== Material provided ==

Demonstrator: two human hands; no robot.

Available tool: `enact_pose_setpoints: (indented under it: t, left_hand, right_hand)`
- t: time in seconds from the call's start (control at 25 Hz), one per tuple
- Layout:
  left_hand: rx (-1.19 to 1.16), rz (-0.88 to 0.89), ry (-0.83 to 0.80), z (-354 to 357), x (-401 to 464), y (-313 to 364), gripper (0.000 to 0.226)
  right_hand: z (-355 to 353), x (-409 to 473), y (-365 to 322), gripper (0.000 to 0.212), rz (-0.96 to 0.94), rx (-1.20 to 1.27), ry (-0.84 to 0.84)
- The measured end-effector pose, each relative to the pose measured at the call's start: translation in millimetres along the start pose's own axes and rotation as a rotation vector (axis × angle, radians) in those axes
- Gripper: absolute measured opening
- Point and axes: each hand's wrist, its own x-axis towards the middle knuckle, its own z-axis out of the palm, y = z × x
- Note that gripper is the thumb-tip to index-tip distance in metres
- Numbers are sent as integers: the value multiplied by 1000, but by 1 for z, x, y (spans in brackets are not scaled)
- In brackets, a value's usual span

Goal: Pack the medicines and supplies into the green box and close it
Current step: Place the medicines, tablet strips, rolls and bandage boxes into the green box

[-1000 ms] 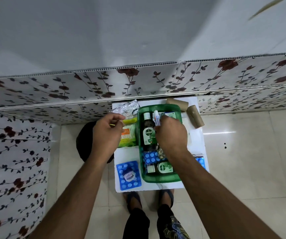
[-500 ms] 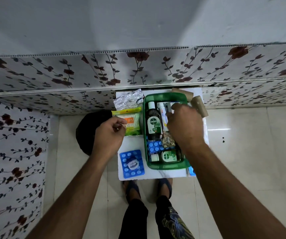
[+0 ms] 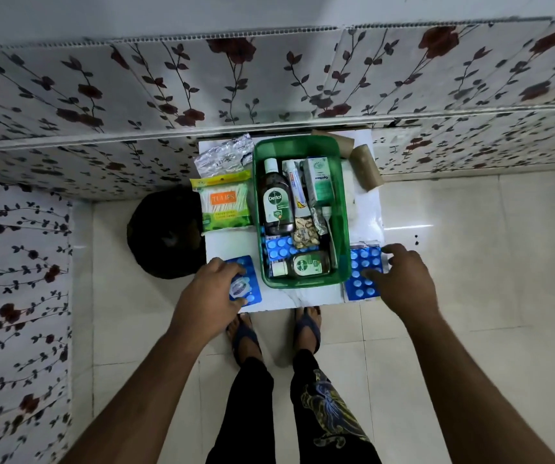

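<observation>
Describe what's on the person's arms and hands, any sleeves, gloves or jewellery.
Both arms are bare as far as the frame shows, with no sleeves in view. The left hand and right hand wear no gloves, and no rings, watch or bracelets show on the visible sides. Fingers are partly curled, so their undersides can't be checked.

left hand (image 3: 212, 293) now on near blister pack (image 3: 247, 283), right hand (image 3: 403, 279) moved to right blister pack (image 3: 363, 272)

"Dettol" on the big brown bottle (image 3: 276, 199) and the small bottle (image 3: 306, 264), "TULIPS" on the cotton bud pack (image 3: 225, 205)
</observation>
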Motion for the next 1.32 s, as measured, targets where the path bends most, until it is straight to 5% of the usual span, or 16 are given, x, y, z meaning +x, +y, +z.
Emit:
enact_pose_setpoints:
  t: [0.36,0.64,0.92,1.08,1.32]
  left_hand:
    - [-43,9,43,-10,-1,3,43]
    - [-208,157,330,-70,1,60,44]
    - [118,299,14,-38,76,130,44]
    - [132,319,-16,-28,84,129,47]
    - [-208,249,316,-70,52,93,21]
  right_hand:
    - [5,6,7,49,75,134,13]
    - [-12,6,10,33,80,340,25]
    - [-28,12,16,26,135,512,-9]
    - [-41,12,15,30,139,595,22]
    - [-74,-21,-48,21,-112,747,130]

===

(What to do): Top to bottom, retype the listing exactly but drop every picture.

(Solution to this task):
Demonstrator: two human hands; no robot.

Available tool: `enact_pose_setpoints: (indented under it: t, left_hand, right_hand)`
- t: time in seconds from the call's start (control at 25 Hz), one per tuple
- Layout:
  left_hand: rx (-1.19 to 1.16), rz (-0.88 to 0.89), ry (-0.83 to 0.80), z (-354 to 357), x (-401 to 464), y (-313 to 364), gripper (0.000 to 0.226)
  right_hand: z (-355 to 353), x (-409 to 473), y (-365 to 322), gripper (0.000 to 0.212), rz (-0.96 to 0.94), rx (-1.20 to 1.27), ry (-0.84 to 0.84)
- The measured end-effector pose, each relative to the pose measured at the call's start: translation in millimetres along the start pose's own axes and rotation as a rotation vector (axis × angle, radians) in those axes
- Gripper: absolute measured opening
- Point and axes: each hand's wrist, its own x-axis towards the middle knuckle, its own z-axis out of the palm, y = z × x
- Note that gripper is the thumb-tip to index-tip distance in metres
- Numbers are sent as integers: the value multiplied by 1000, but by 1 for z, x, y (spans in brackets are not scaled)
- In brackets, a value's usual span

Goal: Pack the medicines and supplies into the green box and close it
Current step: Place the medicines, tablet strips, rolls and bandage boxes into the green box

[-1000 ms] 
[-500 ms] 
[+0 ms] 

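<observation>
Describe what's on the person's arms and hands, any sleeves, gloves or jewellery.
Both arms are bare as far as the frame shows, with no sleeves in view. The left hand and right hand wear no gloves, and no rings, watch or bracelets show on the visible sides. Fingers are partly curled, so their undersides can't be checked.

left hand (image 3: 212, 293) now on near blister pack (image 3: 247, 283), right hand (image 3: 403, 279) moved to right blister pack (image 3: 363, 272)

"Dettol" on the big brown bottle (image 3: 276, 199) and the small bottle (image 3: 306, 264), "TULIPS" on the cotton bud pack (image 3: 225, 205)
</observation>
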Motion for the next 1.32 s, as measured, targets where the path bends most, until it is straight to 5% of the usual span, or 16 are given, x, y, z meaning +x, +y, +z.
Emit:
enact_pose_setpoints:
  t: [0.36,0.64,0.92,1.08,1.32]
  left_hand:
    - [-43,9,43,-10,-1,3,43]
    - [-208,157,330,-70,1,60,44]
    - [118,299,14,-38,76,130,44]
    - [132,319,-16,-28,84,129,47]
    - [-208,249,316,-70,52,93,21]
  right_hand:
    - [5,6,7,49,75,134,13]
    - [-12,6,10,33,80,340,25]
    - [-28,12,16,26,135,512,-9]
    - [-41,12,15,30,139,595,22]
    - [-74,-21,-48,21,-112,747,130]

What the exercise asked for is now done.